Should I eat it?: Grocery trends, from harissa to edible flowers
As grocery stores get hip to foodie tastes, more and more food trends are showing up on supermarket shelves - sometimes, just months after they show up in restaurant kitchens and hipster cafes. Day 6 food contributor David Sax, author of The Tastemakers: Why We're Crazy for Cupcakes But We're Fed Up With Fondue, says you're likely to find these four food trends in your local grocery store. But you should you try them?
David Sax says grass-fed dairy is the next frontier in dairy, and the natural evolution of consumer demand for organic and local foods. He says when cattle graze on grass, it produces clean and sweet-tasting milk. "It gets back to the roots of the way that cattle are supposed to eat," says Sax. He says a lot of the problems we associate with conventional dairy and meat has to do with the fact that animals aren't allowed to graze, and are often given antibiotics to combat disease. "This is kind of a reset. The grass-fed dairy movement is saying listen, cows are meant to eat grass and you'll be able to taste the difference - and it'll be healthier for you."
Should you eat it? Yes. David says give grass-fed dairy a try and see if you can tell a difference between it and conventional dairy.
Harissa is a North African hot paste made from chilli and and a variety of spices such as cumin and coriander. David Sax says it has been blowing up recently because of increased embrace of global hot sauces and spices, such as chipotle and sriracha. Sax says Harissa isn't just hot, it's spicy, flavourful and smoky too.

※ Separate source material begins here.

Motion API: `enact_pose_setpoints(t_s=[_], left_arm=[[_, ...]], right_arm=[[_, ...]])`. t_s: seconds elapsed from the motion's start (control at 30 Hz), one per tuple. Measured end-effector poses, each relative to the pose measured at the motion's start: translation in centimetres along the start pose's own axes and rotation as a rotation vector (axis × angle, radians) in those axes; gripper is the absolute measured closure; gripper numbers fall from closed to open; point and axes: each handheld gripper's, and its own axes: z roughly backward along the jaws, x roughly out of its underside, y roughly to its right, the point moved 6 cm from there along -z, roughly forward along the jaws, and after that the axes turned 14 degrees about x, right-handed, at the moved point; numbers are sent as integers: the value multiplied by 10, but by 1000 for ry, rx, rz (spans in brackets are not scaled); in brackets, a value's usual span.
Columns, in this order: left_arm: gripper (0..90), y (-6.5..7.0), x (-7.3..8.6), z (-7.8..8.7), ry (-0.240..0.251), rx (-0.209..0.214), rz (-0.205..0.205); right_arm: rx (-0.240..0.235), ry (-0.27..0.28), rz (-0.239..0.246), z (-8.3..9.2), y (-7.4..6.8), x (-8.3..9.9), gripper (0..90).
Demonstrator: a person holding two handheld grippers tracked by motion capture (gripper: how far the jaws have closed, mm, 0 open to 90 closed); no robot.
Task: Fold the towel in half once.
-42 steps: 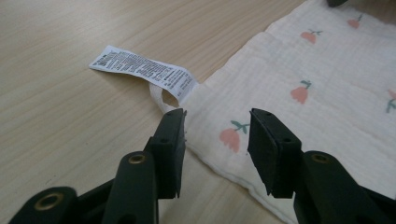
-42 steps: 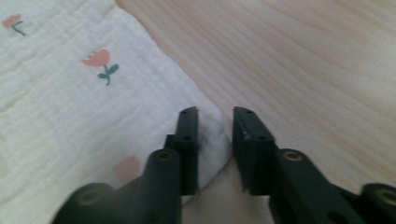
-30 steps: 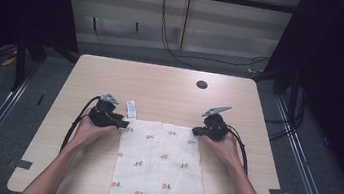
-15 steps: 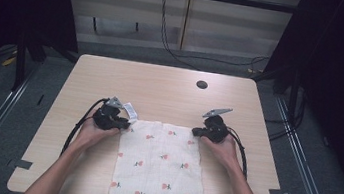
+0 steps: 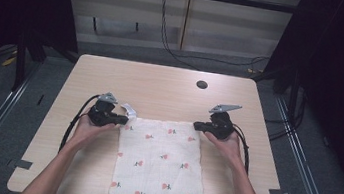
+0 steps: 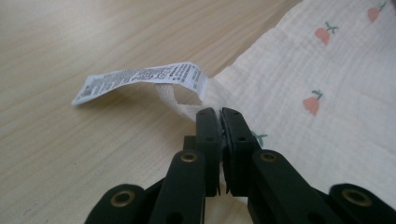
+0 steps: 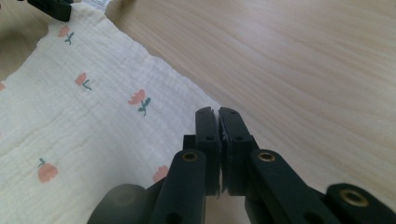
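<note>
A light wooden table (image 5: 161, 88) fills the centre of the high view. A cream cloth (image 5: 158, 163) printed with small red flowers lies flat at lower centre. At its upper-left corner the left gripper (image 5: 124, 119), jaws just closing, pinches the fabric beside a white care label (image 6: 140, 80). At upper right, the right gripper (image 5: 197, 126) clamps the other corner.
</note>
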Motion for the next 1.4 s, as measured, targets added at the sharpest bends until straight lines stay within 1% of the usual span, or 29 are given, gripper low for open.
enact_pose_setpoints(t_s=[0.03,0.1,0.13,0.17,0.2,0.27,0.37,0.4,0.43,0.5,0.57,0.6,0.63,0.7,0.77,0.8,0.83,0.87,0.9,0.93,0.97,1.0,1.1,1.13,1.2,1.23,1.3,1.37,1.4], left_arm=[[866,0,0,0,0,0,0],[866,5,-5,5,24,2,-20],[865,5,-5,5,24,2,-20],[865,6,-7,7,41,11,-26],[865,6,-10,11,72,12,-38],[866,8,-10,11,74,25,-39],[867,10,-11,10,72,23,-47],[866,14,-14,11,81,29,-58],[867,16,-14,11,76,23,-59],[866,20,-17,14,92,31,-67],[867,21,-19,16,88,21,-76],[867,23,-21,19,104,22,-74],[867,23,-22,20,100,11,-85],[867,24,-26,21,110,20,-85],[867,24,-28,20,121,19,-82],[866,24,-26,17,106,10,-90],[867,26,-24,13,95,24,-89],[867,26,-24,13,95,24,-89],[867,28,-22,11,77,23,-98],[867,30,-20,9,65,24,-100],[867,30,-20,9,65,24,-100],[867,32,-20,11,72,25,-99],[867,36,-18,14,71,31,-105],[867,38,-17,16,73,31,-106],[867,43,-13,18,84,32,-100],[867,47,-8,17,76,35,-99],[867,49,-7,17,68,26,-107],[867,52,-9,23,101,44,-91],[867,56,-10,28,108,52,-97]], right_arm=[[0,0,0,0,0,0,876],[-4,29,7,9,1,-5,876],[-14,43,12,11,1,-6,876],[-14,43,12,11,1,-6,876],[-24,72,20,18,4,-9,879],[-25,89,12,22,6,-11,880],[-25,99,2,25,6,-12,881],[-22,97,4,25,6,-12,881],[-22,98,6,25,6,-13,881],[-27,95,27,26,4,-15,882],[-34,102,30,26,3,-16,883],[-25,96,47,28,0,-18,883],[-16,96,53,29,1,-19,883],[-12,97,50,33,6,-24,883],[-13,109,28,37,12,-27,883],[-13,115,12,38,15,-27,883],[-28,118,-10,38,17,-26,884],[-25,108,-2,37,17,-22,883],[-25,108,-2,37,17,-22,883],[-19,80,9,35,16,-13,884],[-5,65,9,34,16,-8,884],[-8,59,5,34,15,-4,884],[-46,62,11,37,9,3,884],[-46,62,11,37,9,3,884],[-61,66,28,44,5,5,884],[-79,81,39,53,0,6,884],[-82,83,43,56,-2,7,884],[-92,94,45,69,-5,10,883],[-95,98,44,72,-6,12,884]])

Should you eat it? Absolutely. "It has real complexity to it," says Sax. He says try a harissa rub on your Thanksgiving bird, or try it on roast potatoes.

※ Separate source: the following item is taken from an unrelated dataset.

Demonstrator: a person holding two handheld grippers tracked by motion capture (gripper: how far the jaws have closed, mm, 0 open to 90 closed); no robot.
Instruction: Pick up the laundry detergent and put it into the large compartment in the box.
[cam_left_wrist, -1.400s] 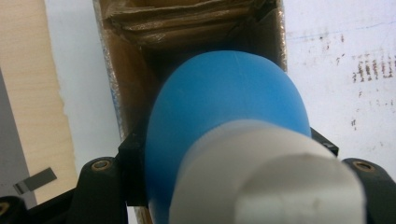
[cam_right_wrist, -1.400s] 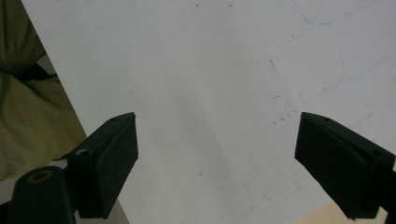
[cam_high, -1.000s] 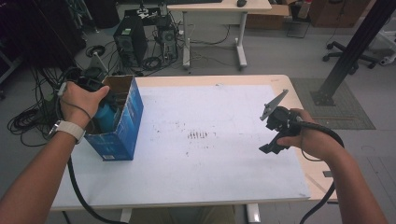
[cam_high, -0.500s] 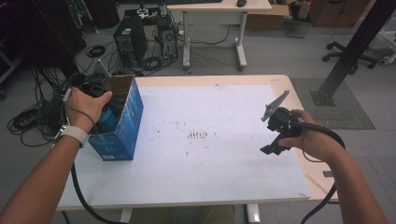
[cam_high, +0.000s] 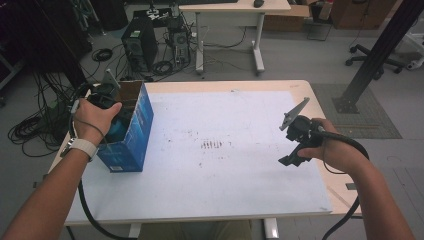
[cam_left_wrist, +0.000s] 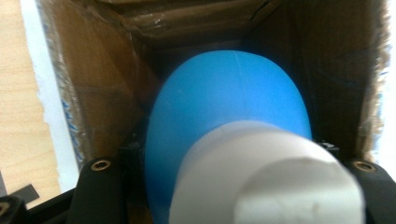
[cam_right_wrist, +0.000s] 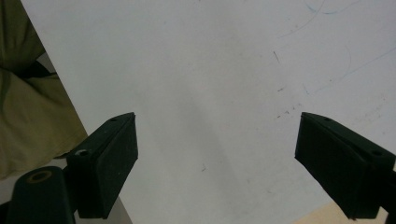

Some chefs say including flowers in our dishes can be an interesting way to add interest and colour. David Sax says they're showing up on more and more restaurant plates, but he's not convinced. He thinks the trend is overdone and ultimately, kind of pointless. "Why are you ruining something with flowers?" Sax asks.
Should you eat it? No. They are pointless and also don't taste good.
Cold brew coffee
David Sax says this is one of the hottest cold beverage trends to come along in recent years. He says everywhere from hipster coffee joints to Starbucks have started to offer cold brew coffee. It's made by steeping coffee grounds in cold or room temperature water for at least 12 hours, and it's served cold. Sax says that results in coffee without the acidity, char and burn that sometimes comes with traditionally brewed coffee. You can find it alongside bottled ice teas in many supermarkets.
Should you eat it? This one is a maybe. Sax says you might be paying a lot of money for something that doesn't even involve a machine being used to make it. He says it might not be worth the expense, though if you're a lover of iced coffee you might appreciate the difference.